フェニルケトン尿と呼ばれる遺伝性遺伝性障害を検出するために使用されます。この障害は、アミノ酸フェニルアラニンを分解する代謝経路の欠陥によって引き起こされます。未治療の場合、フェニルケトン尿は重度の知的障害を引き起こす可能性があり、このテストによる早期発見が不可欠です。Guthrie細菌阻害アッセイとしても知られているGuthrieテストは、ヨーロッパ、北米、およびオーストラリアで広く使用されています。一部の国では、テストはフェニルケトン尿症に加えて他の疾患のスクリーニングに使用されます。テストされる可能性のある追加の状態には、嚢胞性線維症、先天性甲状腺機能低下症、鎌状赤血球貧血が含まれます。これらの追加条件はそれぞれ異なる方法を使用するためにスクリーニングされますが、同じ血液サンプルをすべてのテストに使用できます。このテストは、最初は新生児のフェニルケトン尿の存在をスクリーニングするように考案されました。この代謝障害の存在が出生直後に発見されると、罹患した乳児は、フェニルアラニン摂取を制限する低タンパク質の食事で知的障害やその他の副作用から保護できます。成長するためにフェニルアラニンを必要とする細菌培養の使用を通じて。出生後6日目または7日目にこのテストのために血液サンプルが採取されます。
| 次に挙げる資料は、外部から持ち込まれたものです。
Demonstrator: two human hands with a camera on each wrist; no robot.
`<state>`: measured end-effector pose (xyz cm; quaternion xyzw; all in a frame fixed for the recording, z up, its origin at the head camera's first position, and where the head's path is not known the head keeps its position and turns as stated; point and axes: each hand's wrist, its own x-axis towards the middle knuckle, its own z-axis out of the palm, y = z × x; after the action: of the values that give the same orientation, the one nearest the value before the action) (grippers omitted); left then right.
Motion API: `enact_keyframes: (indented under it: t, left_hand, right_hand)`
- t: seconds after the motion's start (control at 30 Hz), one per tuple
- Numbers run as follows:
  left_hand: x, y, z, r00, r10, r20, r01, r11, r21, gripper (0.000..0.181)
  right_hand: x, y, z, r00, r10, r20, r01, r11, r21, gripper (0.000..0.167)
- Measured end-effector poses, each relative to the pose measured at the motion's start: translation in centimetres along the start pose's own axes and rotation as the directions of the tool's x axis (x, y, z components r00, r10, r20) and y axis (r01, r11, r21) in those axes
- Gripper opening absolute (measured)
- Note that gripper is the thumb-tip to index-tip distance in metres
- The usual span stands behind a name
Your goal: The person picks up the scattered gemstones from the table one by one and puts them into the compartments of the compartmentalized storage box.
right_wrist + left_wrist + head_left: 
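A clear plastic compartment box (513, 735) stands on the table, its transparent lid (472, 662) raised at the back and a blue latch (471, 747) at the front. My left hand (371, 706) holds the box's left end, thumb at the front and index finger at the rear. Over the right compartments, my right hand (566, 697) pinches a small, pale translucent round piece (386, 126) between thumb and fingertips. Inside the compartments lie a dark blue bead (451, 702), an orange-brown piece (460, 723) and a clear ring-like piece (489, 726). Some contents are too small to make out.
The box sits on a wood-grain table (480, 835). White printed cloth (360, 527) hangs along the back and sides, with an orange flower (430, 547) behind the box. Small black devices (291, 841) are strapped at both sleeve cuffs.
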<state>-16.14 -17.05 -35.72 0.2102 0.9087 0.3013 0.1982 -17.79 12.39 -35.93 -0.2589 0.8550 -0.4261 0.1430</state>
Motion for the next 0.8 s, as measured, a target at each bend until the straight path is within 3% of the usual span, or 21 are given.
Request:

出生後数日待ってから、血液サンプルを服用して正確な読み取り値を確保することが重要です。blue血サンプルは、subtilis bacillus subtilisと呼ばれる細菌種と、フェニルアラニンアゴニストとして作用することにより細菌の成長を阻害するB-2-チエニルアラニンと呼ばれる化学物質とインキュベートされます。これは、培地で利用可能なフェニルアラニンを細菌が供給するのを防ぐことを意味します。フェニルケトン尿症の赤ちゃんからの血液サンプルは、B-2-チエニルアラニンアゴニストの存在にもかかわらず、細菌が成長するのに十分な余分なフェニルアラニンを提供します。したがって、フェニルケトン尿症の陽性のガスリーテストは、細菌培養が成長できるものです。細菌培養が成長できない場合、テストは陰性です。陽性の検査結果が得られると、赤ちゃんの医師に連絡します。その後、医師はさらなるテストを手配して、フェニルアラニンレベルが上昇する理由を判断します。フェニルケトン尿症は陽性のガスリーテスト結果の10％未満を占めているため、これは重要な考慮事項です。たとえば、偽陽性の結果は、早期に生まれた乳児または出生後の週に抗生物質で治療された乳児から得ることができます。